▸ **WORK TASK**
Take the entries below and print only the lines from the one with "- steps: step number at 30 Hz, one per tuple" through the one with "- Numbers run", exactly as they stand, both ends included.

-*-

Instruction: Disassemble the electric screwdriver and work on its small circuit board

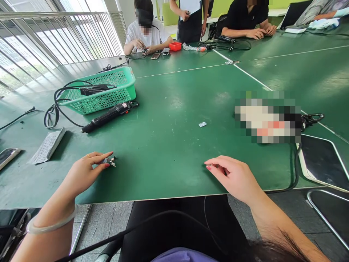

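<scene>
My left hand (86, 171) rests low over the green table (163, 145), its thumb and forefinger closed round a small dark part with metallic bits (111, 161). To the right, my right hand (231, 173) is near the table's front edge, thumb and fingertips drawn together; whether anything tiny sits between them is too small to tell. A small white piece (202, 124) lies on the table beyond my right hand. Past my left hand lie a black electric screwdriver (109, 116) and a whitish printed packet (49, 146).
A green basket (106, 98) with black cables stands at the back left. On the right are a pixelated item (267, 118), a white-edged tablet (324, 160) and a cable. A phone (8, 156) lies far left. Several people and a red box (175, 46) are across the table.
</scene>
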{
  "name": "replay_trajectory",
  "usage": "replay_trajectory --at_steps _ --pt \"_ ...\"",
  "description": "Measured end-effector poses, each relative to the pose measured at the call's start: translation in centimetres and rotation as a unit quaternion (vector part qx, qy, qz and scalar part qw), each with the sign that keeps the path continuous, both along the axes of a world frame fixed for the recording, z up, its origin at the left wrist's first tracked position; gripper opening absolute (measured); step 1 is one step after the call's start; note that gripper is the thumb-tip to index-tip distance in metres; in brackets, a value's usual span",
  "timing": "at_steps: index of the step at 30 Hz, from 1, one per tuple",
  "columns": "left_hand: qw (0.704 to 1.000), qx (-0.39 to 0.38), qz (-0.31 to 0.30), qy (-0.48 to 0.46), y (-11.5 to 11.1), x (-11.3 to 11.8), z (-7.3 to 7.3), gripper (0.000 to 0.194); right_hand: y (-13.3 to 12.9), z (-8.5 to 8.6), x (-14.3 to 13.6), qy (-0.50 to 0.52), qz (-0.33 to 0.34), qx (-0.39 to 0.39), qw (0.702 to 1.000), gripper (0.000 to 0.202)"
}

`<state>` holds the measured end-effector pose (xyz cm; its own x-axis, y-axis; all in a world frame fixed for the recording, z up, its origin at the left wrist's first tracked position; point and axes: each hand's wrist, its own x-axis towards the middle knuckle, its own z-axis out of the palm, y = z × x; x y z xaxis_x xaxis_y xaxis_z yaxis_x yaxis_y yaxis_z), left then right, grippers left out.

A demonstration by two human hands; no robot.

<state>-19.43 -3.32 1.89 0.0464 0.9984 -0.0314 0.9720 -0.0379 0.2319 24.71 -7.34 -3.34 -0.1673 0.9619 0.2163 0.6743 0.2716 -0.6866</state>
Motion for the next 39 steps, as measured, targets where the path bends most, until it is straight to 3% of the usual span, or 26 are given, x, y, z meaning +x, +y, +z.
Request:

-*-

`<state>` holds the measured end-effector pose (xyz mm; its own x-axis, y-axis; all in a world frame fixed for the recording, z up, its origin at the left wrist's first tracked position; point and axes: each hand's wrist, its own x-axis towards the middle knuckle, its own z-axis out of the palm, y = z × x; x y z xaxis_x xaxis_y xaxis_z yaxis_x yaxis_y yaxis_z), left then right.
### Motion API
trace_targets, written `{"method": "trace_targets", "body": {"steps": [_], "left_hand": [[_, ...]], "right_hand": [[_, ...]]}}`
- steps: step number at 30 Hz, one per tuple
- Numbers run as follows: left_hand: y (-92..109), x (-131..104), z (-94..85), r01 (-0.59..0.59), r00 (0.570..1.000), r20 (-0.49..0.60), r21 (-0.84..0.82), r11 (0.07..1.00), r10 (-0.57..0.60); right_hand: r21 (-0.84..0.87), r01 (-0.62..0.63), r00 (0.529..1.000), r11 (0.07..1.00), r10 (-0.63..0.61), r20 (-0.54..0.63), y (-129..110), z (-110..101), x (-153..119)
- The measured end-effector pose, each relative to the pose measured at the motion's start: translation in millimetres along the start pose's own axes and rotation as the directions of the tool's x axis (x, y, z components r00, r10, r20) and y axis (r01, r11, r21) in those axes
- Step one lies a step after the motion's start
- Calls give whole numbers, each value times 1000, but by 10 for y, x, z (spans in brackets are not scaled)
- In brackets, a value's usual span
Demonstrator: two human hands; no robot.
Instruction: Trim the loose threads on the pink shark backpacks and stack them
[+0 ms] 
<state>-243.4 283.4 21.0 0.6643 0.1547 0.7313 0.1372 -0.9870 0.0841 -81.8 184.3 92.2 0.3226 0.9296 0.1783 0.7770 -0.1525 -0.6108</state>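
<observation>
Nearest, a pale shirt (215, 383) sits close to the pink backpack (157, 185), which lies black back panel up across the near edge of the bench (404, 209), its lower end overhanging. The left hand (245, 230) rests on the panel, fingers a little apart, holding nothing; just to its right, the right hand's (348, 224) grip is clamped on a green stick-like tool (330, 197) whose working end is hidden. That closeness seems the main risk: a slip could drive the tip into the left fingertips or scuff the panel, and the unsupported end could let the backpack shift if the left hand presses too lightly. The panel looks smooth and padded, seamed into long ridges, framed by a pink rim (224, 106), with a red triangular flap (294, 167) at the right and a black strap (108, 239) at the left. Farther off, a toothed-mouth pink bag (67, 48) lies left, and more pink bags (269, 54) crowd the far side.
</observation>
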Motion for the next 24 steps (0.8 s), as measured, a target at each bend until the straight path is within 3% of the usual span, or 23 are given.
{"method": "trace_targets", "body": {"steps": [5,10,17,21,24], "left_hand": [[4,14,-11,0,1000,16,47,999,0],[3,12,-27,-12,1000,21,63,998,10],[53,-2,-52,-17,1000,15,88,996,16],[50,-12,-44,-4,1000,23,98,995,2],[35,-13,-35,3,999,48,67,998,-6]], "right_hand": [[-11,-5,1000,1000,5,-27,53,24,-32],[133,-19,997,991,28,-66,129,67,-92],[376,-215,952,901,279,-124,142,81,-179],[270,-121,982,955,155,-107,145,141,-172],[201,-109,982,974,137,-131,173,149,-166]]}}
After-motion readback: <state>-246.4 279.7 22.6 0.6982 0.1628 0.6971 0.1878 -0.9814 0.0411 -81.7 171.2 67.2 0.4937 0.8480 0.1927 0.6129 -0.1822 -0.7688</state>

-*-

▸ **EXERCISE RESULT**
- steps: step number at 30 Hz, one per tuple
- Numbers run as follows: left_hand: y (-92..109), x (-131..104), z (-94..85), r01 (-0.59..0.59), r00 (0.570..1.000), r20 (-0.49..0.60), r21 (-0.84..0.82), r11 (0.07..1.00), r10 (-0.57..0.60); right_hand: r21 (-0.84..0.87), r01 (-0.62..0.63), r00 (0.529..1.000), r11 (0.07..1.00), r10 (-0.63..0.61), r20 (-0.54..0.63), y (-129..110), z (-110..101), x (-153..119)

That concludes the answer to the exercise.